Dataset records
--*--

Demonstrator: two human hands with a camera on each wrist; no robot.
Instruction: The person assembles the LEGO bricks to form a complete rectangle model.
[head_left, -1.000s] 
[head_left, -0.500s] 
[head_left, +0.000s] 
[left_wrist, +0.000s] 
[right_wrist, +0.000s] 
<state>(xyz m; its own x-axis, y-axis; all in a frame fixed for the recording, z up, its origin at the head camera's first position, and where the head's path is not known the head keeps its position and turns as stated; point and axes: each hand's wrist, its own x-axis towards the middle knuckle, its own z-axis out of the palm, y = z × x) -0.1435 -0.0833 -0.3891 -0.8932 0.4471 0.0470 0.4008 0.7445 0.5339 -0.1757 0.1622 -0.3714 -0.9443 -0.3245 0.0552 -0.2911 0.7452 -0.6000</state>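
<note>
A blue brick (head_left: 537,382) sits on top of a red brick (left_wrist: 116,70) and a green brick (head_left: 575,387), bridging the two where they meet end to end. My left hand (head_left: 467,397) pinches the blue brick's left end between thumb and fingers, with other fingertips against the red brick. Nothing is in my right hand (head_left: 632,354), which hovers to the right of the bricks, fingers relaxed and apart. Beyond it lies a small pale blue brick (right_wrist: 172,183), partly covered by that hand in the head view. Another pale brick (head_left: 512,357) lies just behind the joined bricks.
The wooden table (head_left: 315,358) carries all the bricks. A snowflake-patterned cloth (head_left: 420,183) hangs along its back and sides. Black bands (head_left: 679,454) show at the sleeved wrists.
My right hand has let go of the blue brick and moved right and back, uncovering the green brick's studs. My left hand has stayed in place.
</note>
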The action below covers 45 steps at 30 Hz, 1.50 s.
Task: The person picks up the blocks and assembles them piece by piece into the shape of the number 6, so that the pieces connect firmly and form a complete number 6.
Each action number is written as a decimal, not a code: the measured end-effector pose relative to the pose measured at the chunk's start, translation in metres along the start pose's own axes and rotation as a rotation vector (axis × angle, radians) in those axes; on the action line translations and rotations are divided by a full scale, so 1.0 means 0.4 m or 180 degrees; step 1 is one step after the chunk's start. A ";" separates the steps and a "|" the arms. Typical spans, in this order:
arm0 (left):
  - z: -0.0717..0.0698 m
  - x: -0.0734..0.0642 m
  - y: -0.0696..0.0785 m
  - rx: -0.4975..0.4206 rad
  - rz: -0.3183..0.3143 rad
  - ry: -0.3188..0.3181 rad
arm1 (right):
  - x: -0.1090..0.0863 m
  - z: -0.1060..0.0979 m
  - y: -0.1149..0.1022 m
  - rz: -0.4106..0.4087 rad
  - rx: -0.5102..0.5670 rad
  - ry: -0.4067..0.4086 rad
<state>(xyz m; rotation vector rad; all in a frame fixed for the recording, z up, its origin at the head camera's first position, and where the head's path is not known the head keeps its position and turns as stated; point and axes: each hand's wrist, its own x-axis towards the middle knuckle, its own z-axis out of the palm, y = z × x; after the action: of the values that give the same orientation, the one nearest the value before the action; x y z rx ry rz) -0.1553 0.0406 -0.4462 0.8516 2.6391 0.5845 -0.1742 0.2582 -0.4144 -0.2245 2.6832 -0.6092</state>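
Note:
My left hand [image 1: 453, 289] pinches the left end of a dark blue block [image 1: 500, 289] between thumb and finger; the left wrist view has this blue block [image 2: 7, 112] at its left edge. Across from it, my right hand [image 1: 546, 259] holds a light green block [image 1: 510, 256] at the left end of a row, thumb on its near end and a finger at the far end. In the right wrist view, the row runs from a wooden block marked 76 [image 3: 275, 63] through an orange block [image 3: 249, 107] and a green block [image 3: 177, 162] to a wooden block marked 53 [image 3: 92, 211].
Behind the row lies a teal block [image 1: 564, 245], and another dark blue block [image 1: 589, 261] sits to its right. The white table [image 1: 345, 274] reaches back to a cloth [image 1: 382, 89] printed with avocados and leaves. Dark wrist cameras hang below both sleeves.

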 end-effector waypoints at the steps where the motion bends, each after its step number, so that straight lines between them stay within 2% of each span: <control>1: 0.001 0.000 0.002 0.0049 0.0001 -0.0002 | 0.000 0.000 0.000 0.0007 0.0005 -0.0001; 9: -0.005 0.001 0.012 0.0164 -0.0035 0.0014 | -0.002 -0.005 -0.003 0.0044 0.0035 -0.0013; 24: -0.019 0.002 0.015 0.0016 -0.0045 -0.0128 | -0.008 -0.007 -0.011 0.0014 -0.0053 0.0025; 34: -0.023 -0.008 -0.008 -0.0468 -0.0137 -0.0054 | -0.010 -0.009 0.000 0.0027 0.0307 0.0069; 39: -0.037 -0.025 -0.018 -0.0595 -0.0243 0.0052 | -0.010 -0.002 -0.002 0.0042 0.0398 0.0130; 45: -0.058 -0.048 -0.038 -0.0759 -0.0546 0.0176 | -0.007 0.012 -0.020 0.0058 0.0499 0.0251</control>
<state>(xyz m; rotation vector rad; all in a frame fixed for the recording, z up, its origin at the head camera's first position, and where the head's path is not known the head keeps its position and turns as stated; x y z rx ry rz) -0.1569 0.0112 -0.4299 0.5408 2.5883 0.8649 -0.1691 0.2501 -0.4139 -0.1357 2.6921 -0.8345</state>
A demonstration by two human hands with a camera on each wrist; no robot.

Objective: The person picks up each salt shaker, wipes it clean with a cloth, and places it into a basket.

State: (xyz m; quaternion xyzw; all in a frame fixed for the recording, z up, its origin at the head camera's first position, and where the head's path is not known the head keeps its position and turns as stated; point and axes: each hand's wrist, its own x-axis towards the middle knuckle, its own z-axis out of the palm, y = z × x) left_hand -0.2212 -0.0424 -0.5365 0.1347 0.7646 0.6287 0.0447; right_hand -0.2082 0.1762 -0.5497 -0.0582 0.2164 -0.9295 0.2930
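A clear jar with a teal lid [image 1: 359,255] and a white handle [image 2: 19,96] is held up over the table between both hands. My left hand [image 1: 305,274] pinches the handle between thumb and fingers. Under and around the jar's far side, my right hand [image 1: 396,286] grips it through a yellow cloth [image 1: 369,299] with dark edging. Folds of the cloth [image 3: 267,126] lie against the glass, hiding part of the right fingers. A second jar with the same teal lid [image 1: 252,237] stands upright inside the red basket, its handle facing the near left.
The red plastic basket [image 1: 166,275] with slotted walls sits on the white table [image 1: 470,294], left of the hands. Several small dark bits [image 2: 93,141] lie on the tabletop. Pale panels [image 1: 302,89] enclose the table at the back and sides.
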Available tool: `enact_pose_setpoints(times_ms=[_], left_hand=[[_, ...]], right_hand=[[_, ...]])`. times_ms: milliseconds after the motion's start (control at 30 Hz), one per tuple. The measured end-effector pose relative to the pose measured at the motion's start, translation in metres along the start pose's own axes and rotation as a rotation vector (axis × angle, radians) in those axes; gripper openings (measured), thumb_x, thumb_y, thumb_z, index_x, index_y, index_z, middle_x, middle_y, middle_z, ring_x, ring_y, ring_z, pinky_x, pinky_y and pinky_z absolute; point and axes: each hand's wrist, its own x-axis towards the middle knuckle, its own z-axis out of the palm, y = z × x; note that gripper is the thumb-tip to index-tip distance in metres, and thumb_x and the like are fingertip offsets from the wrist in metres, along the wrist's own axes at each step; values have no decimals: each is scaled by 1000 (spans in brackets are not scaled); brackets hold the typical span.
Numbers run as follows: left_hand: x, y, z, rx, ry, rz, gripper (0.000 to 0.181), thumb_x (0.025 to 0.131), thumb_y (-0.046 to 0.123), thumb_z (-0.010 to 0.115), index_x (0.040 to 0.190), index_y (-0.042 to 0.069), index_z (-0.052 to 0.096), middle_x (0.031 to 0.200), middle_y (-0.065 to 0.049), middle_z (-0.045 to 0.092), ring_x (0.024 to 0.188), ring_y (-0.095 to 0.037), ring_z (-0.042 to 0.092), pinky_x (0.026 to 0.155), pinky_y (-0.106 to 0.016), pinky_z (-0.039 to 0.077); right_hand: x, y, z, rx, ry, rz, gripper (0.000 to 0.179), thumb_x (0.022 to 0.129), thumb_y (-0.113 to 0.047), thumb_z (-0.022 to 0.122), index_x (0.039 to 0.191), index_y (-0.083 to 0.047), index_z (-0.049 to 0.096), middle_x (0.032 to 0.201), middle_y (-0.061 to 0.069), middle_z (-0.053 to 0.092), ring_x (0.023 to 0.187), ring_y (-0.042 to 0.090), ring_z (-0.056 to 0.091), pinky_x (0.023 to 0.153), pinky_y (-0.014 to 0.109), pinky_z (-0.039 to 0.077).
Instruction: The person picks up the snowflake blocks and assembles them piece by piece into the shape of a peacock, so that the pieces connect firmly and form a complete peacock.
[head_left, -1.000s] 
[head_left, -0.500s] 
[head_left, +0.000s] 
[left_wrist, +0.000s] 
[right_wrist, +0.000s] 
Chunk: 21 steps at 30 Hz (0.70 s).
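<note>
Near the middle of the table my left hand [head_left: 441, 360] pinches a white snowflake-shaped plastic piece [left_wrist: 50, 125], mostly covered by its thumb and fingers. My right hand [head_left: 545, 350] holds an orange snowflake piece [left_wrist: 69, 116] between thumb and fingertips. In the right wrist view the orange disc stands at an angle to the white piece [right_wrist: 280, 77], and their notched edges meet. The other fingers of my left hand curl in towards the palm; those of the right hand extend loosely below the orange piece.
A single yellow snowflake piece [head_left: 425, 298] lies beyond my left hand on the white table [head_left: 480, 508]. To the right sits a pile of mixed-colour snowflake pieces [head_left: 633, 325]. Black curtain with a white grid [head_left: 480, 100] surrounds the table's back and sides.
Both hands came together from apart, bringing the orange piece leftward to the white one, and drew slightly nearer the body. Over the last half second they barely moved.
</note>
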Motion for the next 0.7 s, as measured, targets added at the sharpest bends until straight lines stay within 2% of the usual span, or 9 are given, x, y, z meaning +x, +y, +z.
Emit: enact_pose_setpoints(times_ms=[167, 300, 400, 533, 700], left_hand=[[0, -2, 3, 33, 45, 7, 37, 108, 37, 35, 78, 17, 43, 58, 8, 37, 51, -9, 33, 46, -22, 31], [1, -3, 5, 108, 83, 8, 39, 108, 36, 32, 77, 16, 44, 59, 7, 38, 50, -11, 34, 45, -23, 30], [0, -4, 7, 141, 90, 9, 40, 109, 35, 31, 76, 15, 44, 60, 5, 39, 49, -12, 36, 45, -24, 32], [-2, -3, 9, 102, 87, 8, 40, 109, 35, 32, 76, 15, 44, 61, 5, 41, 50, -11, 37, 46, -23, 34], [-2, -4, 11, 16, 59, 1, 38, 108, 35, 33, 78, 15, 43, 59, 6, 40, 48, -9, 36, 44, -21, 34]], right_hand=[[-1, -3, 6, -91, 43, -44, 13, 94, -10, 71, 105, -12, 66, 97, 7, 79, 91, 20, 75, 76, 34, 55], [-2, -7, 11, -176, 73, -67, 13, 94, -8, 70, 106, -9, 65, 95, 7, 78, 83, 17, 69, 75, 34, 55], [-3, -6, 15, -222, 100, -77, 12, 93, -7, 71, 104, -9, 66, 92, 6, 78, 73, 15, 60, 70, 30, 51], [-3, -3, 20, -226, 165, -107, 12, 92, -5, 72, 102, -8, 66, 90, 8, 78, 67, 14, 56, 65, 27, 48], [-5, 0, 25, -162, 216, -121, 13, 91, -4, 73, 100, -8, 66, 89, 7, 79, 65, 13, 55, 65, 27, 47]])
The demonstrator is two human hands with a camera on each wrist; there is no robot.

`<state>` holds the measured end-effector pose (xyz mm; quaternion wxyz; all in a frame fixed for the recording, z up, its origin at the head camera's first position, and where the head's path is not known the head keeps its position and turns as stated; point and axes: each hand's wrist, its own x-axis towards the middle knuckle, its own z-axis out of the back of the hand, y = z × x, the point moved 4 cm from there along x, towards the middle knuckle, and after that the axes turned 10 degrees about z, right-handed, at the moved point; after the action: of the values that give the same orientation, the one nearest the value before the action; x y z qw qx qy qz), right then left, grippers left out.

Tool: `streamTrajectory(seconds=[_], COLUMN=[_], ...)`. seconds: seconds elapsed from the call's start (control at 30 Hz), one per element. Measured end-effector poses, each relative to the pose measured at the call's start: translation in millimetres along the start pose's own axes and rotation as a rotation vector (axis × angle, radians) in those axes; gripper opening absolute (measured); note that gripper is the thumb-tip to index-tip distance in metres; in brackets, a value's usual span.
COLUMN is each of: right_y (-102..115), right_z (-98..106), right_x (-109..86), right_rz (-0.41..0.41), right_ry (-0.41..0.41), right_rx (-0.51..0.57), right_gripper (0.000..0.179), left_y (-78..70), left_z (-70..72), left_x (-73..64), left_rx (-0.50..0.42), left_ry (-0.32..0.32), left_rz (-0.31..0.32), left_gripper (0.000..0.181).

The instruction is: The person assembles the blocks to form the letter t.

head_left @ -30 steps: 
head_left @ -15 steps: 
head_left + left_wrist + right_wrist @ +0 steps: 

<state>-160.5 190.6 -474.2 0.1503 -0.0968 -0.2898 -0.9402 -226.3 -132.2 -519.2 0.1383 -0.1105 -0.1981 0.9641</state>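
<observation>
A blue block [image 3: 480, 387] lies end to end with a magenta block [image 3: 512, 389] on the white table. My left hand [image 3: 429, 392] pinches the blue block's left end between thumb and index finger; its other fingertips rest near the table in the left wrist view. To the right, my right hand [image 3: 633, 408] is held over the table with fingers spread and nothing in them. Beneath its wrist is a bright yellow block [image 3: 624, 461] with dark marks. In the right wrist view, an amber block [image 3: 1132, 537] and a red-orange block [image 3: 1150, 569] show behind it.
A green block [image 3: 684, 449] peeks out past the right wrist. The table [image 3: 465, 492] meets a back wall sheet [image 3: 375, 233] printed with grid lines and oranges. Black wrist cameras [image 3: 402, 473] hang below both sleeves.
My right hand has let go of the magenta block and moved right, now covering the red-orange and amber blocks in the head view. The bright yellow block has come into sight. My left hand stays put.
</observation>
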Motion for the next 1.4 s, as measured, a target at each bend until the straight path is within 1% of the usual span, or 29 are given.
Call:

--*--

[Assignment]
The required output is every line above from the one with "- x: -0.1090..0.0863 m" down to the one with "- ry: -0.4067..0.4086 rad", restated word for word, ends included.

[Problem solution]
  - x: -0.1090..0.0863 m
  - z: -0.1060..0.0979 m
  - y: -0.1149..0.1022 m
  - rz: -0.4106..0.4087 rad
  - rx: -0.5102..0.5670 rad
  - ry: -0.4067..0.4086 rad

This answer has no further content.